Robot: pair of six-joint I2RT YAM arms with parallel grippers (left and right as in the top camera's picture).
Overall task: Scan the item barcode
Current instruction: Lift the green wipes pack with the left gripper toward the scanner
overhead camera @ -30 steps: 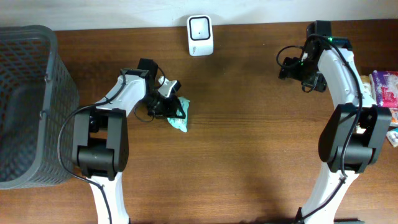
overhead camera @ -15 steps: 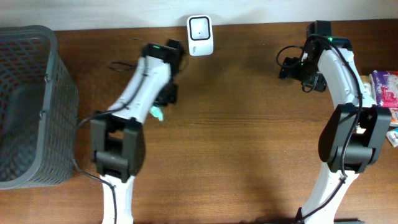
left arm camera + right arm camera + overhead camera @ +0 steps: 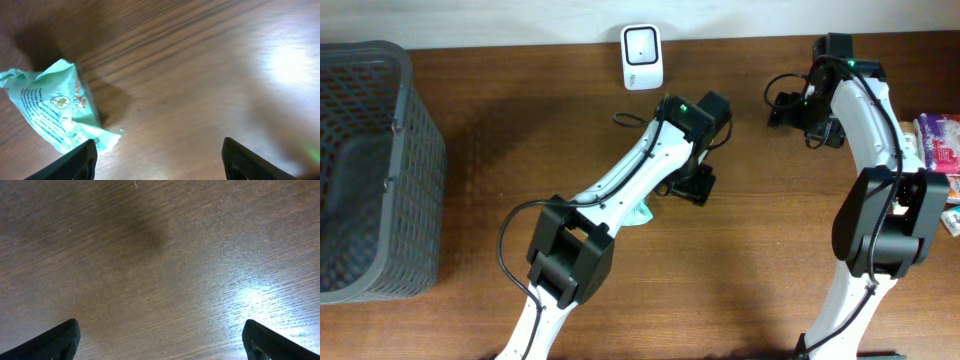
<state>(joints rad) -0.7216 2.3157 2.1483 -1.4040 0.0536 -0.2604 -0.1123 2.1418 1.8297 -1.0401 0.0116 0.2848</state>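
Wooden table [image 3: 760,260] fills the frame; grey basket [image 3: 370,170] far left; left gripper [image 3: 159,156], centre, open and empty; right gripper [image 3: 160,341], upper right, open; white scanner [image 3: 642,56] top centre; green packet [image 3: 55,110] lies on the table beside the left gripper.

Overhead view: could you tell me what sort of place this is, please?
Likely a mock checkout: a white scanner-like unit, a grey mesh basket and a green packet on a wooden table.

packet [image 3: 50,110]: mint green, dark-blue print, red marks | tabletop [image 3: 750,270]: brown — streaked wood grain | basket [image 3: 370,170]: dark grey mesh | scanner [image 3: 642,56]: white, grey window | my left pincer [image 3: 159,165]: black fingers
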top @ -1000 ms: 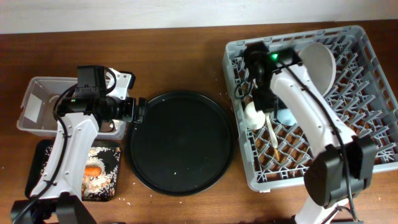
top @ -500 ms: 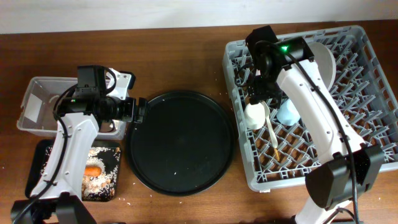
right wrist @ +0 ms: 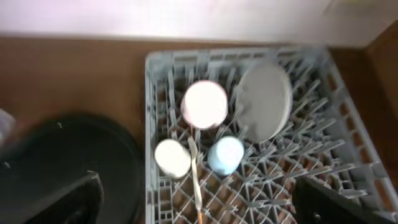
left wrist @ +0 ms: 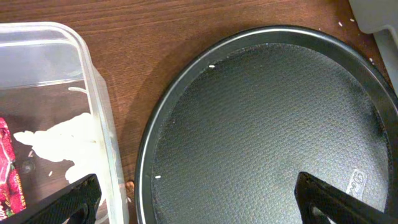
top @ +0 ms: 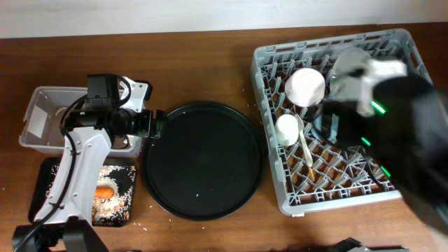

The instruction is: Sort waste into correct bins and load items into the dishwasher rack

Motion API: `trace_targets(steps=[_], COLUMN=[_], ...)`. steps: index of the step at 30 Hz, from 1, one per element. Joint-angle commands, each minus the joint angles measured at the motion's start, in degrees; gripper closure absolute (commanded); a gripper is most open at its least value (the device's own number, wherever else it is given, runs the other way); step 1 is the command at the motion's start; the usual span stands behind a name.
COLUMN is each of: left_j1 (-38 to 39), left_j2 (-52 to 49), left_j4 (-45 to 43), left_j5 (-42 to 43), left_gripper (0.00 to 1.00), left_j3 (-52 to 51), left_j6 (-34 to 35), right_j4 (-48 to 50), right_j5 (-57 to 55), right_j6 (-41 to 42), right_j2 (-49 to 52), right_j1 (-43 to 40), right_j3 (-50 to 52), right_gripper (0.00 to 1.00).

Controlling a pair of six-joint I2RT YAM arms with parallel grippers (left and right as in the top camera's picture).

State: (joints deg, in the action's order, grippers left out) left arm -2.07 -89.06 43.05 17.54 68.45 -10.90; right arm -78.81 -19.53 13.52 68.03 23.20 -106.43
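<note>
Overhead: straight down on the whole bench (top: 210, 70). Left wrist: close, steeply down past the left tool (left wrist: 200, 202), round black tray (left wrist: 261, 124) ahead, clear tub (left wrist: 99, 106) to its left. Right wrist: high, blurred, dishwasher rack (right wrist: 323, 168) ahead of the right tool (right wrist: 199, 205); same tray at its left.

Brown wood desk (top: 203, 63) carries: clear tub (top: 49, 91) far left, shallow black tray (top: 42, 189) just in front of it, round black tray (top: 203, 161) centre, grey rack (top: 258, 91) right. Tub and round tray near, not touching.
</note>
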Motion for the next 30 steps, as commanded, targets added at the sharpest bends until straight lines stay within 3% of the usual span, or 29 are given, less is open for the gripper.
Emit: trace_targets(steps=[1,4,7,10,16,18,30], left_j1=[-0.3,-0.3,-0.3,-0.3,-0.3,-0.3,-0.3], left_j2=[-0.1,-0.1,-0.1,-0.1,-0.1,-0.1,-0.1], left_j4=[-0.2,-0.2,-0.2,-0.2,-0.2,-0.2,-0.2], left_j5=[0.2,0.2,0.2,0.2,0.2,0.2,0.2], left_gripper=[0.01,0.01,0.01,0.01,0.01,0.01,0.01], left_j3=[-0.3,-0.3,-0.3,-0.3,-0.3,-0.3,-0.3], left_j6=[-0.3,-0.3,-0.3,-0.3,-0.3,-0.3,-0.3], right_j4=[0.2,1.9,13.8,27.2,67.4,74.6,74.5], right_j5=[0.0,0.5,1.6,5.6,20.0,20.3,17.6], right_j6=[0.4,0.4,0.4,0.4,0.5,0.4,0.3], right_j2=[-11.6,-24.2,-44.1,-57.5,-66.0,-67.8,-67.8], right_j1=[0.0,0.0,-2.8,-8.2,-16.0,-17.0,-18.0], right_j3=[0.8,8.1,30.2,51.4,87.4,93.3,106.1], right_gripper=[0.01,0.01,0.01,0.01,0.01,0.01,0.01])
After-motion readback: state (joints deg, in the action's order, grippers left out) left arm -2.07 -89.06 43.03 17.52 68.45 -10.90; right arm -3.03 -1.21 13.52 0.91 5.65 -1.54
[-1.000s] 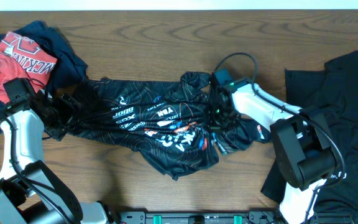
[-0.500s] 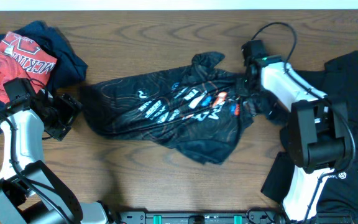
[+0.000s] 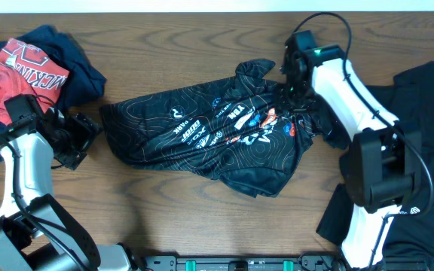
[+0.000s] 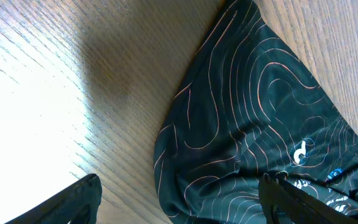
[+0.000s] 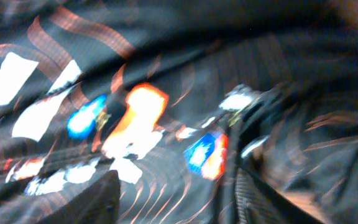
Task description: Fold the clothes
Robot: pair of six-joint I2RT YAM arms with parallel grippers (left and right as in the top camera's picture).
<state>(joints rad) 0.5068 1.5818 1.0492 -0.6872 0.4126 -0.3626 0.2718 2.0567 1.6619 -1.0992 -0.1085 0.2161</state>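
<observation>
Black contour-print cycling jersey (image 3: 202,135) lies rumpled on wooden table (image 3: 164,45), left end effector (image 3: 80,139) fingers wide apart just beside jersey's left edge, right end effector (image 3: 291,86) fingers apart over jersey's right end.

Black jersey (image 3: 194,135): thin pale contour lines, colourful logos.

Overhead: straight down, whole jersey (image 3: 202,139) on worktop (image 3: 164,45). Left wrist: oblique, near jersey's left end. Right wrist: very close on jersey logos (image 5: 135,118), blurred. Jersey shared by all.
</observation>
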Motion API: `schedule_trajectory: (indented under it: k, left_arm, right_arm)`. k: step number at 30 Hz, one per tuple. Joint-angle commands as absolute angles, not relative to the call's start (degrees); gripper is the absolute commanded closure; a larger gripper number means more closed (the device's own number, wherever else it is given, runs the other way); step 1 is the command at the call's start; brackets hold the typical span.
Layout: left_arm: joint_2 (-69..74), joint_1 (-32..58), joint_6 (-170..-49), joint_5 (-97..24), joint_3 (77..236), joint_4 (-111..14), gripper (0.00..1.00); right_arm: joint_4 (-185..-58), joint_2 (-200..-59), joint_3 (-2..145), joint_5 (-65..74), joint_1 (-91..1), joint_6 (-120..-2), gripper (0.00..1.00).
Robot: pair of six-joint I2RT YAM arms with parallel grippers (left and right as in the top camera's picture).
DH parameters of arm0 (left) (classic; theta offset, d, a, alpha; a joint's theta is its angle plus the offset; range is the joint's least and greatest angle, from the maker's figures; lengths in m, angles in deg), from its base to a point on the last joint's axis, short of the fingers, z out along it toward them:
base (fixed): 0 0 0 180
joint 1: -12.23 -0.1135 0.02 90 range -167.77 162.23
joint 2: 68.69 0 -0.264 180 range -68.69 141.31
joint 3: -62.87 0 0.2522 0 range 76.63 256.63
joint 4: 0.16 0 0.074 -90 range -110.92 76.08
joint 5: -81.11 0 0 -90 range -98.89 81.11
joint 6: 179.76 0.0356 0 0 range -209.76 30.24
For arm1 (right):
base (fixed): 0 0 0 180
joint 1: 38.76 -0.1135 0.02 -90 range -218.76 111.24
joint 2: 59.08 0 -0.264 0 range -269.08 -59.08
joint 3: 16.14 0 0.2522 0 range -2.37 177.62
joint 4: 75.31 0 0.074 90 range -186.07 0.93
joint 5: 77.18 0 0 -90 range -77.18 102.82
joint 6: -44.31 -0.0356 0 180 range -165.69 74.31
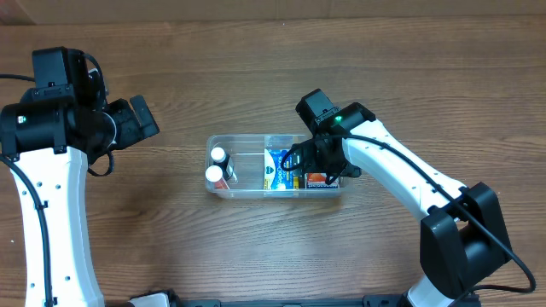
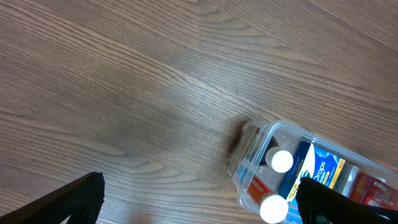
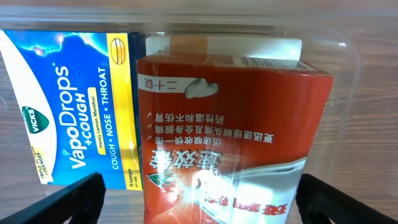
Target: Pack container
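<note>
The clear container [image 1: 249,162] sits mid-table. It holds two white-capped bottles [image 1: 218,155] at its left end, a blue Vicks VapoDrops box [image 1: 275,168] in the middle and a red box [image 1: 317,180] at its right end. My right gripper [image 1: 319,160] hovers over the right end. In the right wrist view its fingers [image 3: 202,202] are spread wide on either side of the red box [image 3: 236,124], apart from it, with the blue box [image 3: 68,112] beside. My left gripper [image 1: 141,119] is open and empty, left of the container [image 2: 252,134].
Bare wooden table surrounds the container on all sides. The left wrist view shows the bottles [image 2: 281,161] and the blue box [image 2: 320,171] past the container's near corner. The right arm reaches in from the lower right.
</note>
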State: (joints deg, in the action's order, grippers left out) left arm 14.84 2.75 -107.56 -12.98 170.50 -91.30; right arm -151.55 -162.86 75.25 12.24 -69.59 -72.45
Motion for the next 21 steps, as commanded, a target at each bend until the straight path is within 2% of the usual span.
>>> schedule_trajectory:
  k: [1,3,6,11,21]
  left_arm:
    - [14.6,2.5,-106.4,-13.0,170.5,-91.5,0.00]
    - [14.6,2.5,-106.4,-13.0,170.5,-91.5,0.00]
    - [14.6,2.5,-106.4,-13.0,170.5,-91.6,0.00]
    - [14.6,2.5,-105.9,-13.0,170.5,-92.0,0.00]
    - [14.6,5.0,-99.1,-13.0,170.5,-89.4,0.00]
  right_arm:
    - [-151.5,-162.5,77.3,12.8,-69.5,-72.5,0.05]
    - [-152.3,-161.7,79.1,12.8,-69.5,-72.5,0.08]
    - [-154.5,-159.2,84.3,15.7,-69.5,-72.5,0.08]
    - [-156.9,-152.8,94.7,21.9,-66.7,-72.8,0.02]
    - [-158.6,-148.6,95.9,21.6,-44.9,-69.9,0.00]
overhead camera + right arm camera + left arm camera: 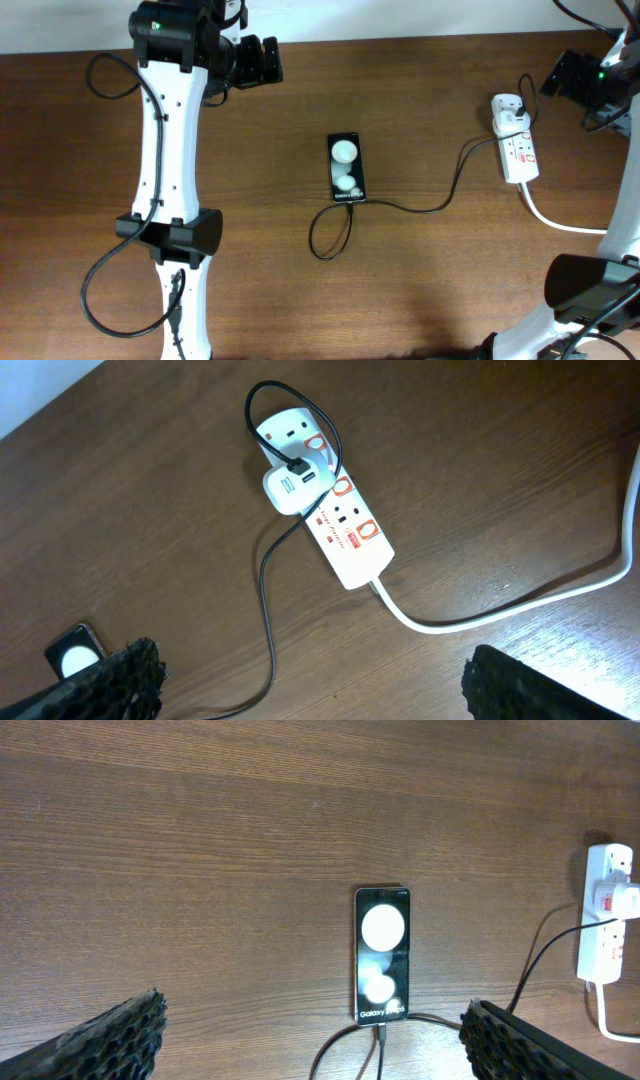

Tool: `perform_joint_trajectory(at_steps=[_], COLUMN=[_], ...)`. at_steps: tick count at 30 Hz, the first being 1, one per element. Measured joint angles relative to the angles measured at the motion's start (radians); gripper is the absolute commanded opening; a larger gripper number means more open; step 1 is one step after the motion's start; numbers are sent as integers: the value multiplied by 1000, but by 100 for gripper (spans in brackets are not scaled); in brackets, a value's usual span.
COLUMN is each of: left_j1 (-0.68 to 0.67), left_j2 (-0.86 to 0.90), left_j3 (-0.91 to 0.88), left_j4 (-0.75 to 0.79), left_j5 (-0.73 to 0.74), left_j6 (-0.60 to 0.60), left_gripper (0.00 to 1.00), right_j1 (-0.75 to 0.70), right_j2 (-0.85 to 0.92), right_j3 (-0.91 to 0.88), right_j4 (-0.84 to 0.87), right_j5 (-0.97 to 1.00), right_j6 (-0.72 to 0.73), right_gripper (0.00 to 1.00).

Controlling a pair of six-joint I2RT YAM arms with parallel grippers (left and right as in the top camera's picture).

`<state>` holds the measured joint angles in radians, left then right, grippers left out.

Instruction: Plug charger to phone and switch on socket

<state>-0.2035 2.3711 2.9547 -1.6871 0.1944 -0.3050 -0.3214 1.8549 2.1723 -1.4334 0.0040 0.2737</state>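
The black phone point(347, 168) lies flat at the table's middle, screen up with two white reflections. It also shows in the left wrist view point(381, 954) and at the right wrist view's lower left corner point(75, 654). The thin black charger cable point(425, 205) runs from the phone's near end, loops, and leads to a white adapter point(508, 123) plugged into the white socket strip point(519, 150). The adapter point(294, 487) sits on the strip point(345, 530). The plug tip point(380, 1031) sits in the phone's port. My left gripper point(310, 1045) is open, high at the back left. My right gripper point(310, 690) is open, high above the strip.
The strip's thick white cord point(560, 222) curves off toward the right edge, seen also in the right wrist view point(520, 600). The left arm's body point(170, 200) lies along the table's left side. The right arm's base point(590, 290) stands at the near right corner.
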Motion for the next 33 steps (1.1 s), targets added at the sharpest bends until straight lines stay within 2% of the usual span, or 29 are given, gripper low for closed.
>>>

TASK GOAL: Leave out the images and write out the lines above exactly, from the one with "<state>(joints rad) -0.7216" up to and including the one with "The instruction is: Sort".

SOLVED PROBLEM:
<state>(joints rad) -0.7216 2.3157 2.1483 -1.4040 0.0536 -0.2604 -0.1123 2.1418 1.8297 -1.0401 0.0116 0.2848</state>
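Wooden table [image 3: 760,260] fills the frame; grey basket [image 3: 370,170] far left; left gripper [image 3: 159,156], centre, open and empty; right gripper [image 3: 160,341], upper right, open; white scanner [image 3: 642,56] top centre; green packet [image 3: 55,110] lies on the table beside the left gripper.

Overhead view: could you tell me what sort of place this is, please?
Likely a mock checkout: a white scanner-like unit, a grey mesh basket and a green packet on a wooden table.

packet [image 3: 50,110]: mint green, dark-blue print, red marks | tabletop [image 3: 750,270]: brown — streaked wood grain | basket [image 3: 370,170]: dark grey mesh | scanner [image 3: 642,56]: white, grey window | my left pincer [image 3: 159,165]: black fingers
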top @ -1000 ms: 
top @ -500 ms: 
right wrist @ +0 ms: 
left wrist @ +0 ms: 
top @ +0 ms: 

The instruction is: Sort waste into correct bins and load items into the dishwasher rack

The exercise requires no additional content.